Top Ten Tuesday was created by The Broke and the Bookish and is now hosted by Jana at That Artsy Reader Girl. Check out upcoming Top Ten themes on Jana’s blog!
Sometimes it’s executive dysfunction…and sometimes it’s just that I have nothing to say that hasn’t already been said by other reviewers, but there are many books I read, love – and don’t review.
This is even more the case with ‘backlist’ books – books I read in 2019 or earlier, that I want to review so more people hear about them…but that I somehow never sit down to write.
So: here’s 10 books that I adored beyond reason, but have never gotten a proper review from me!
Kushiel's Dart (Phèdre's Trilogy, #1) by Jacqueline CareyGenres: Epic Fantasy, Queer Protagonists
Representation: Bisexual MC, normalised queerness, sex positive, sex work
Goodreads
A nation born of angels, vast and intricate and surrounded by danger... a woman born to servitude, unknowingly given access to the secrets of the realm...
Born with a scarlet mote in her left eye, Phédre nó Delaunay is sold into indentured servitude as a child. When her bond is purchased by an enigmatic nobleman, she is trained in history, theology, politics, foreign languages, the arts of pleasure. And above all, the ability to observe, remember, and analyze. Exquisite courtesan, talented spy... and unlikely heroine. But when Phédre stumbles upon a plot that threatens her homeland, Terre d'Ange, she has no choice.
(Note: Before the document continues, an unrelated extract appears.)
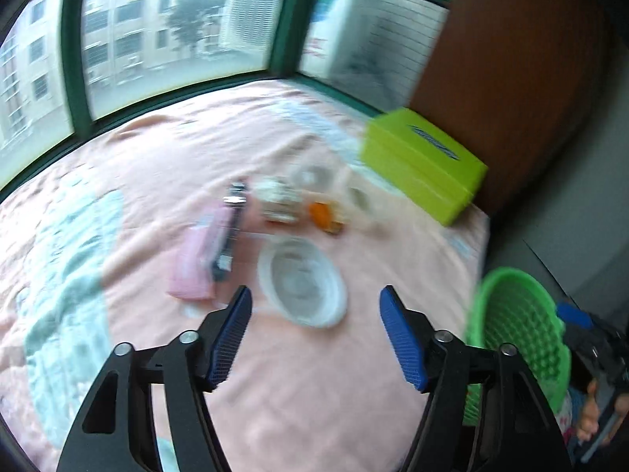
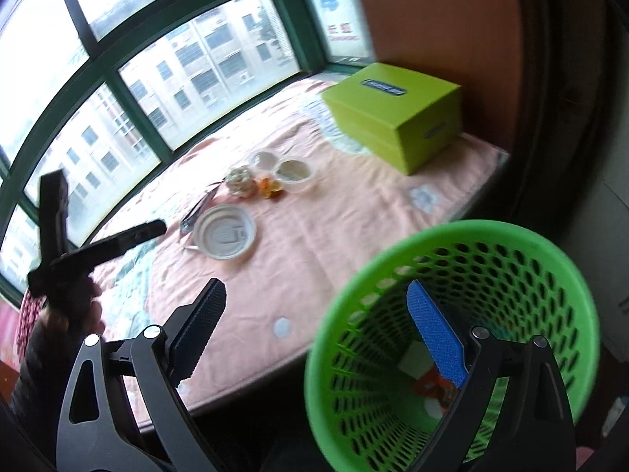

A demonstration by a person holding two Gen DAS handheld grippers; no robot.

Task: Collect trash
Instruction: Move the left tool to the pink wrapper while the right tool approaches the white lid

Betrayed into captivity in the barbarous northland of Skaldia and accompanied only by a disdainful young warrior-priest, Phédre makes a harrowing escape and an even more harrowing journey to return to her people and deliver a warning of the impending invasion. And that proves only the first step in a quest that will take her to the edge of despair and beyond.
Phédre nó Delaunay is the woman who holds the keys to her realm's deadly secrets, and whose courage will decide the very future of her world.
Not since Dune has there been an epic on the scale of Kushiel's Dart-a massive tale about the violent death of an old age and the birth of a new. It is a novel of grandeur, luxuriance, sacrifice, betrayal, and deeply laid conspiracies. A world of cunning poets, deadly courtiers, deposed rulers and a besieged Queen, a warrior-priest, the Prince of Travelers, barbarian warlords, heroic traitors, and a truly Machiavellian villainess... all seen through the unflinching eyes of an unforgettable heroine.
Kushiel’s Dart is, as I’ve repeatedly stated, one of my favourite books in all the world; it was formative for me both as a reader of fantasy, and as a queer girl-shaped person. Carey’s writing is some of the most exquisite around, and her worldbuilding is probably what inspired my worldbuilding obsession, so.
Maybe I need a few more years of reviewing practice before I’m up to the challenge of doing Kushiel’s Dart justice…
The Girl Who Circumnavigated Fairyland in a Ship of Her Own Making (Fairyland, #1) by Catherynne M. Valente, Ana JuanGenres: Fantasy
Goodreads
Twelve-year-old September lives in Omaha, and used to have an ordinary life, until her father went to war and her mother went to work. One day, September is met at her kitchen window by a Green Wind (taking the form of a gentleman in a green jacket), who invites her on an adventure, implying that her help is needed in Fairyland. The new Marquess is unpredictable and fickle, and also not much older than September. Only September can retrieve a talisman the Marquess wants from the enchanted woods, and if she doesn’t . . . then the Marquess will make life impossible for the inhabitants of Fairyland. September is already making new friends, including a book-loving Wyvern and a mysterious boy named Saturday.
With exquisite illustrations by acclaimed artist Ana Juan, Fairyland lives up to the sensation it created when the author first posted it online. For readers of all ages who love the charm of Alice in Wonderland and the soul of The Golden Compass, here is a reading experience unto itself: unforgettable, and so very beautiful.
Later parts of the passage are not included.